## [PROBLEM]
Nothing but the lines from the one with "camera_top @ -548" through the end of the listing below should appear in your reply, each copied exactly.

[GIVEN INFORMATION Boundary: Start]

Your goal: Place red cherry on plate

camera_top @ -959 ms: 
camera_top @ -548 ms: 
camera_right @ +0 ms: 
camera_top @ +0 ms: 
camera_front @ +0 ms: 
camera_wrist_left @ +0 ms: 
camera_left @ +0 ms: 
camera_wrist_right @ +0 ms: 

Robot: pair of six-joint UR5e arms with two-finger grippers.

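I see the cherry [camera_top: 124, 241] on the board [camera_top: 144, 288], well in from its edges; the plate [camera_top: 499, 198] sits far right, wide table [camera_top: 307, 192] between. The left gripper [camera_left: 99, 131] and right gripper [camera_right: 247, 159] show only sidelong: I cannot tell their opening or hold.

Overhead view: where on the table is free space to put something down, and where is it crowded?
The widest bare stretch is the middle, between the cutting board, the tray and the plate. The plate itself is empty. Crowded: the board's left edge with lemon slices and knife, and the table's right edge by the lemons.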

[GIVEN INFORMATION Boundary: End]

## [RESPONSE AREA]
camera_top @ -548 ms: 
camera_right @ +0 ms: 
camera_top @ +0 ms: 
camera_front @ +0 ms: 
camera_wrist_left @ +0 ms: 
camera_left @ +0 ms: 
camera_wrist_right @ +0 ms: 

Robot: pair of six-joint UR5e arms with two-finger grippers.

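I see the cherry [camera_top: 124, 241] on the board [camera_top: 144, 288], well in from its edges; the plate [camera_top: 499, 198] sits far right, wide table [camera_top: 307, 192] between. The left gripper [camera_left: 99, 131] and right gripper [camera_right: 247, 159] show only sidelong: I cannot tell their opening or hold.

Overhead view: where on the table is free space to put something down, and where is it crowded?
The widest bare stretch is the middle, between the cutting board, the tray and the plate. The plate itself is empty. Crowded: the board's left edge with lemon slices and knife, and the table's right edge by the lemons.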

The response is finished, and the exercise is complete.